## Activity
Set down exactly the lines in the records below that run from the line with "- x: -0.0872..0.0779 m" to the line with "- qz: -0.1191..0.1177", inclusive, and nothing more.

☆ ☆ ☆ ☆ ☆ ☆ ☆

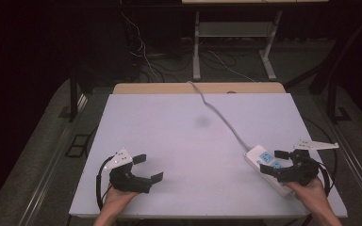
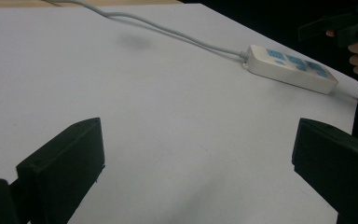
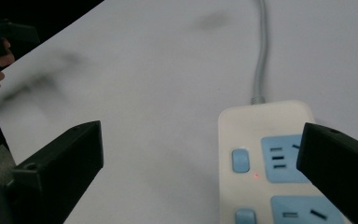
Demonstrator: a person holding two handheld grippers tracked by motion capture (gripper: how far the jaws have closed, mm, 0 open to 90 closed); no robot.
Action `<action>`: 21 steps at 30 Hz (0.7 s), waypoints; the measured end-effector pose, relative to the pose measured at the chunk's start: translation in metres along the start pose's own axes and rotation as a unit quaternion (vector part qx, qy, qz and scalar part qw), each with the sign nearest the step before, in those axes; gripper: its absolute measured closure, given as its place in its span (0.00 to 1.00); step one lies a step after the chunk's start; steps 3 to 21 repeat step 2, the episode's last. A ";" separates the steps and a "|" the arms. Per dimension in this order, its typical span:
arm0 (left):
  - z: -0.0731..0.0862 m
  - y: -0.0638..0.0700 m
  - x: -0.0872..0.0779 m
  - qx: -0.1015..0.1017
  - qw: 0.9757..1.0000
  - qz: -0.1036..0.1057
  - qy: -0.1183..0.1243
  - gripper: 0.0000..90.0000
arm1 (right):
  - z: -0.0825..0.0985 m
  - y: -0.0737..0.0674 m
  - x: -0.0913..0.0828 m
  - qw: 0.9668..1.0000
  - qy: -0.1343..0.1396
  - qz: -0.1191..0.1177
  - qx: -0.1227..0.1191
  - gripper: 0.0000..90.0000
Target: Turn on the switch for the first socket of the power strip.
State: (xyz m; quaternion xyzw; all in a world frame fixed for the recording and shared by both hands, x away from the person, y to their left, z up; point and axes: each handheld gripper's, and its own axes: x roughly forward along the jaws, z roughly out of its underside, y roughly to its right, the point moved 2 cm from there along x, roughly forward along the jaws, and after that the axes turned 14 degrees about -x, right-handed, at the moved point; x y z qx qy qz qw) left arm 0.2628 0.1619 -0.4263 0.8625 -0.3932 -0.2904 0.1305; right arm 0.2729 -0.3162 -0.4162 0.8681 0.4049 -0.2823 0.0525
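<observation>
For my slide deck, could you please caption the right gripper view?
Open right gripper poised above white power strip with blue sockets.

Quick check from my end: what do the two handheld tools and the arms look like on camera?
Both are black two-jaw tools with blocky rectangular jaws. The left tool carries a grey three-cornered plate and a looping black cable; the right tool has the same plate and a black cable behind it. The forearms are bare, no sleeves visible.

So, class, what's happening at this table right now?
A person holds a black two-jaw gripper in each hand over a white table. The right gripper, jaws open, hovers over a white power strip with blue sockets, whose small red light is on. The left gripper sits open near the front edge, holding nothing.
</observation>
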 end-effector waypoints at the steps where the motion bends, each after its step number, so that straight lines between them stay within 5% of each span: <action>1: 0.000 0.000 0.000 0.000 1.000 -0.001 -0.001 0.01 | 0.003 -0.002 0.001 1.000 -0.002 -0.003 0.001 0.00; 21: 0.000 0.000 0.000 0.000 1.000 -0.001 -0.001 0.01 | 0.005 -0.003 0.002 1.000 -0.003 -0.003 0.000 0.00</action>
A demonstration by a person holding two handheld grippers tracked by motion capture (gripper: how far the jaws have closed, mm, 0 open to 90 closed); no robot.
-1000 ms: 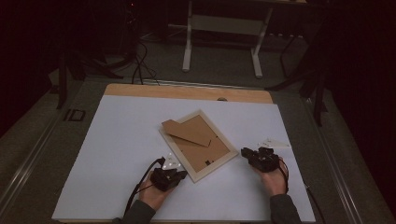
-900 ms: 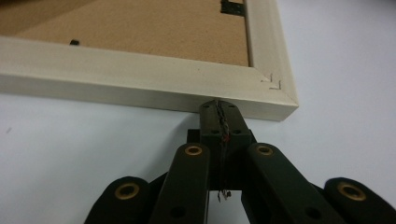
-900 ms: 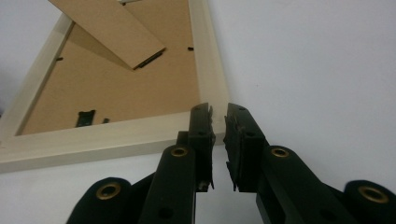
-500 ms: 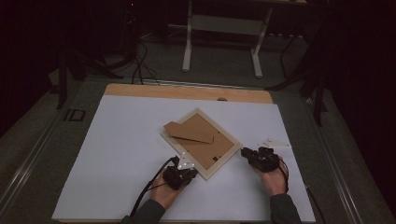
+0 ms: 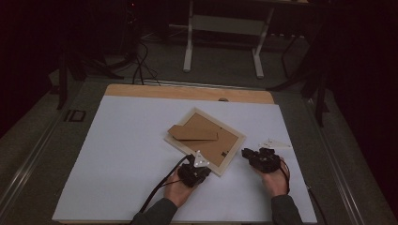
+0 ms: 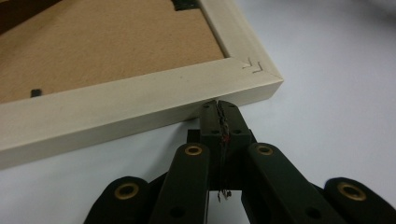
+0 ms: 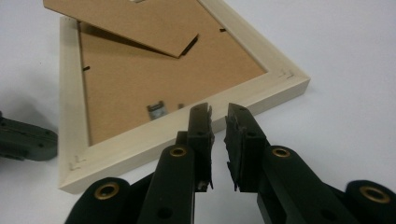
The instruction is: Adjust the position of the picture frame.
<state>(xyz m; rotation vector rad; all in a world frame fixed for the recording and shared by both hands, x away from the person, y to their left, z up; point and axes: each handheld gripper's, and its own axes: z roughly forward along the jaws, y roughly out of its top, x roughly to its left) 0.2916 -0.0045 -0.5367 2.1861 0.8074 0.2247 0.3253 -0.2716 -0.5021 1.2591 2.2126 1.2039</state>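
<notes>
Your left gripper has slid across the surface since a second ago, from the open white area off the frame's near-left side to the frame's near corner, where its tip now meets the wood. The picture frame has turned slightly with it, while your right gripper has kept its place just off the frame's right-hand near edge.

In the left gripper view, your left gripper has its jaws pressed together with nothing between them, the tips against the frame's outer side close to a stapled corner. In the right gripper view, your right gripper holds its jaws a narrow gap apart, empty, just short of the frame's rail.

The frame lies face down, askew, near the middle of the surface, towards its near edge. Its cardboard stand is lifted off the backing.
</notes>
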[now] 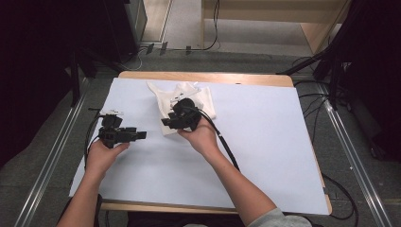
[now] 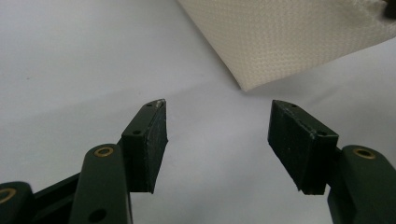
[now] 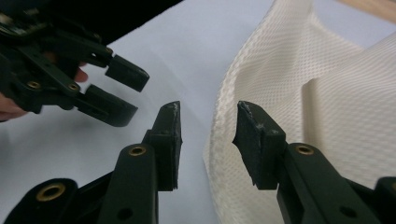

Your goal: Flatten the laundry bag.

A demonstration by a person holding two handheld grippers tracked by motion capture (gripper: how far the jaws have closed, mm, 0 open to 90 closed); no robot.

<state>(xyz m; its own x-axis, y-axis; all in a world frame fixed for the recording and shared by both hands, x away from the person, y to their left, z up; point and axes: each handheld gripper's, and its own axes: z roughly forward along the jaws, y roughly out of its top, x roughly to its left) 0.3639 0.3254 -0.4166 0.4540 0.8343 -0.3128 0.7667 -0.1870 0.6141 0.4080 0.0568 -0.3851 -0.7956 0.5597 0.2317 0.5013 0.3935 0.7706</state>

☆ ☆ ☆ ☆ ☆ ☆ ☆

## Your solution
  - x: -0.0872..0.0779 m
  - qx: -0.1015..0.1017
  - qw: 0.9757..1.0000
  - qz: -0.1036..0.1057
  - qy: -0.1183..0.1243
  - gripper: 0.0000..90.0000
arm1 (right):
  - z: -0.0825..0.0985 m
  - y: -0.0737..0.0674 m
  - x: -0.0913..0.0828 m
  - qw: 0.9668..1.0000
  - qy: -0.1343..0.1396
  - qz: -0.1191..0.1177

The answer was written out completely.